If CED is not coercive, may it yet be unfair? The registries or trials in which patients would have to participate under CED may not be readily available in all geographic regions, thereby creating or worsening unequal access to new technologies. For example, Medicare recipients in rural areas may have less access to a new technology than urban residents just because no approved research program exists near where they live. Inequality in access to research programs is a regrettable practical reality but does not constitute an injustice. Unequal access to CED-linked research programs would present a significant problem of fairness only if patients were entitled to the technology. But without CED there would be no coverage at all, so inconsistent access to the technology after CED, while not ideal, is not unethical. Unequal access is not remedied by denying opportunities for all. The CMS and sponsors of similar research-coverage programs should seek links to registries and clinical trials that offer as wide availability as possible to prospective participants, but perfectly equal access is not mandatory for an ethical policy and will rarely be achievable.

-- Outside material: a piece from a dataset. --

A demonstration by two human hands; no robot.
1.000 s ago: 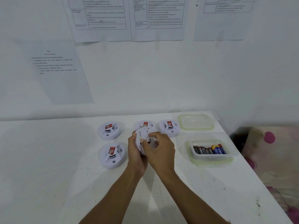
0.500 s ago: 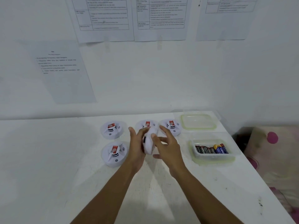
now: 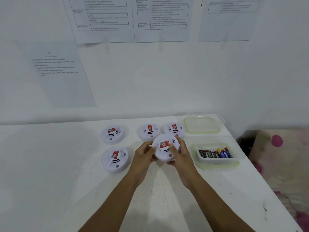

To have scientific and ethical legitimacy, a coverage policy must be grounded in a clear hierarchy of standards of evidence.19 Coverage with evidence development is based on identifying technologies for which the supporting evidence is not strong enough to warrant an entitlement to unlimited coverage. In fact, the ethical justification of CED, as the CMS has designed and described it, requires the evidence on a new technology to be appraised as falling somewhere in the middle of an evidentiary hierarchy.20 There must be enough evidence to suggest a potential benefit for Medicare beneficiaries, but technologies being considered for CED must not meet the usual standard for the strength of evidence at which they would automatically be considered “reasonable and necessary.”

Allegations of coercion and unfairness for programs such as CED reveal an underlying bias that new technologies are beneficial and that early access to them will enhance patient outcomes. A full analysis of the ethics of CED must not ignore the possibility that CED could result in the premature and inflated use of technologies that have underappreciated risks for many patients.21 Therefore, the reliable and ethical application of CED requires that clear criteria exist by which technologies can be identified as fitting into an evidentiary middle ground, one that might be called “promising but unproven.” This middle ground must not be so broad as to include almost any new technology, nor can it remain vaguely determined. Although the CMS has since its inception used the term “reasonable and necessary” without being able to define this threshold more explicitly, its adoption of the CED approach creates additional pressure to bring greater clarity to the evidentiary standards it uses for coverage decisions.

The CMS does not currently consider costs in its coverage decision-making process, and CED is expressly not a proxy for cost-effectiveness or other techniques that might help control Medicare expenditures.10 However, cost should be a practical and ethical element in prioritizing among the many technologies that could be eligible for CED. Medicare and private insurers alike share a moral obligation to seek the prudent use of health care resources. If a new technology with “promising” evidence would be extremely expensive if used widely without further definition of its true risks and benefits, further ethical weight would be added to the rationale for requiring evidence development as a condition of coverage. Cost considerations should not prejudice the interpretation of the existing evidence on risks and benefits for new technologies; however, since CED cannot for practical reasons be used as the coverage approach for all “promising” technologies, cost considerations should play a valid and honest role in selecting which technologies should be prioritized for CED.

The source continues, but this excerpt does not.